Anyway, Airborn was one of the best books I'd read in a while. I hadn't been inspired by the cover; the title looked clunky (as compared to, say, Airborne...but there's a reason why that wasn't the right word), the colors were the dark blues and reds I associated with Robin Cook or John Grisham or a medical/police/political thriller (I believe that there are more cover designs available now, and of course, it doesn't look odd at all to me today), and the airship on the cover resembled nothing so much as a shark. Once in, though, there was this wonderful sense of being in a turn-of-the centuryish Treasure Island/Swiss Family Robinson/Indiana Jones adventure.

The book tiptoes in the direction of magical realism but doesn't go there, exactly. In this parallel, giant airships and balloons rule the skies, sliding over the occasional ocean liner (such as the Titania) below. There's been no apparent need to invent or use airplanes, except for gliders as a sort of hobby. Of course, there's also a sense that this is taking place about 100 years ago in terms of fashion and convention.

Matt, a cabin boy sailing out of Sydney, receives the determined and impetuous Kate Simpkins for a passenger. She's accompanied by only a noisy, nosy chaperone, and wants to know what really happened to her grandfather and what were the mysterious creatures he saw in the sky. He also has to contend with Bruce, the aviation-school brat who came on board because of nepotism and usurped Matt's promotion. Oh yeah, and there are pirates, a storm and shipwreck, narrow escapes, a daring rescue, acrobatics in the air, and a hint of romance of the type that I always think of as the kind even boys who still think in cootie terms won't mind.

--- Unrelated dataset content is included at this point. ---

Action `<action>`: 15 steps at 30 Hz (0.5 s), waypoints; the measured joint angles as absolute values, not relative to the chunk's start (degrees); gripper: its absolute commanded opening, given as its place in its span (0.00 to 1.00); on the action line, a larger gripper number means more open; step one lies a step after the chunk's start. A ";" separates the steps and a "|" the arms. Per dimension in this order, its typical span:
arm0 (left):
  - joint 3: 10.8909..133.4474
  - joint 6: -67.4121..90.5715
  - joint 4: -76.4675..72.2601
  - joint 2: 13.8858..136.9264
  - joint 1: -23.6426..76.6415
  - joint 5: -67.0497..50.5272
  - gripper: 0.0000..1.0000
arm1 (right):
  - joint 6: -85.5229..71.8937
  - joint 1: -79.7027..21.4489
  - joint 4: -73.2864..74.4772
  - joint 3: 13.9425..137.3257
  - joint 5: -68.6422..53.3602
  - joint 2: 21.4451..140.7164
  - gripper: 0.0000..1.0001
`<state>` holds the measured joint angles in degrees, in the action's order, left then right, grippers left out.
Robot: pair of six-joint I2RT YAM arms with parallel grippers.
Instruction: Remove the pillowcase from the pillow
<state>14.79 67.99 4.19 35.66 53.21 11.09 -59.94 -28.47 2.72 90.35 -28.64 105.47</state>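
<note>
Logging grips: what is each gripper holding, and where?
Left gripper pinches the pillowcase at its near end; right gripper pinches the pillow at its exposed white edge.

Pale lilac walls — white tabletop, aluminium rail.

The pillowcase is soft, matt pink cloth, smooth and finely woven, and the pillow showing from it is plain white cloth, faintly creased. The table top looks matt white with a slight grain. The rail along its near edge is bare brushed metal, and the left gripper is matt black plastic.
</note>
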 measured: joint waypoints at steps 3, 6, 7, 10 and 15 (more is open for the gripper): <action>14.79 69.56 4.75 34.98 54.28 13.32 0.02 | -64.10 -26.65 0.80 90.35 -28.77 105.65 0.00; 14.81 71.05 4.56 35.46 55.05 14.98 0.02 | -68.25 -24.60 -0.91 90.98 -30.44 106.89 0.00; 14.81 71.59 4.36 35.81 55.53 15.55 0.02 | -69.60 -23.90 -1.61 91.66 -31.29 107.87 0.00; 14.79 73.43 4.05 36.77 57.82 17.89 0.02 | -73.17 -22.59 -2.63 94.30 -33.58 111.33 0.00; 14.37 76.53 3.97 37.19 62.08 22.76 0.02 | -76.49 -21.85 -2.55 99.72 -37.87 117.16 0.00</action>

I loved this book as a standalone, and was unexcited about the sequels (huh, and I've been complaining about that a lot again recently). I liked the just-open-enough ending, and as it turns out, I haven't read all of the sequel(s?), though I own more books by this author, and they've survived more than one round of book-purging. I remember Airborn as a nifty historical speculative adventure, and would still recommend it.